Selasa, 10 Januari 2012

Jejak Kecil

Angin dingin semilir di tengah bulan Januari, fajar sudah merekah.

Aku melangkahkan kaki perlahan, menghindari genangan sisa air hujan semalam. Ada jejak sandal-sandal beralas tanah, di pinggir sebelah kiri, di jalan yang sedang kulalui.
Jejak kecil, pikirku. Mungkin dia baru tujuh tahun, mungkin dengan payung besar yang hampir menutupi seluruh badannya.
Jejaknya masih ada, dia berusaha membersihkan alas kakinya dengan menggosok-gosokkannya. Aku lihat itu, garis panjang akibat gesekan aspal dan sandal berlumpur. Aku juga sering melakukannya, seperti sedang bermain ice skating dengan sandal jepit dan lumpur sebagai pengganti lapisan es. Menyenangkan sekali.

Jejaknya menghilang, sandalnya sudah bersih, pikirku lagi. Di sini, mungkin dia berjalan perlahan; ada sampah memenuhi jalan; gotnya meluap. Mungkin juga angin yang menciutkan nyalinya, atau petir yang memaksanya berdoa. Anak kecil selalu punya alasan untuk bertemu hujan, selalu ada cara keluar dari rumah. Atau... Selalu ada keberanian untuk berhadapan dengan alam demi sesuatu. Sesuatu yang sangat dia atau orang lain ingini. Mungkin.
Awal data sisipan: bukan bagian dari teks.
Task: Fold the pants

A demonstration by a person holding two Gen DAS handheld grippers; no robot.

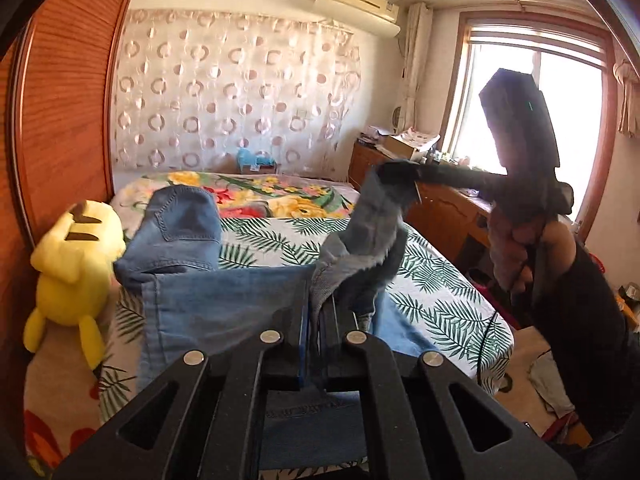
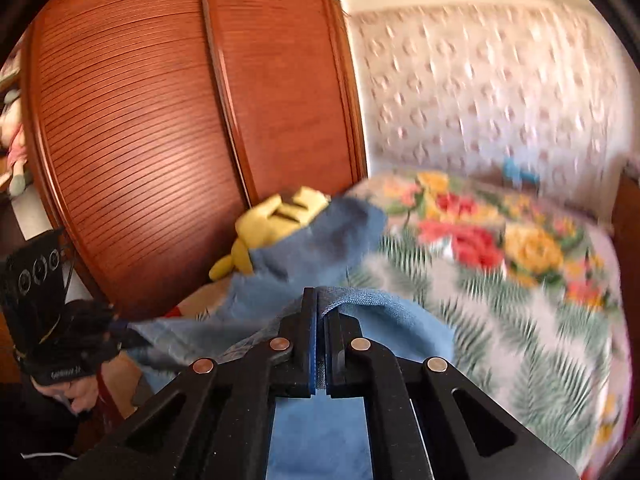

Aku kehilangan jejaknya, matahari kian meninggi, hangatnya sedikit mengobati gigil di balik kemejaku. Ku langkahkan kaki lebih cepat, angin bulan Januari sedang tidak bersahabat dengan tubuh. Mungkin juga karena usia, iya, aku bukan masih tujuh tahun yang berani melawan angin; aku adalah umurnya dikalikan tiga.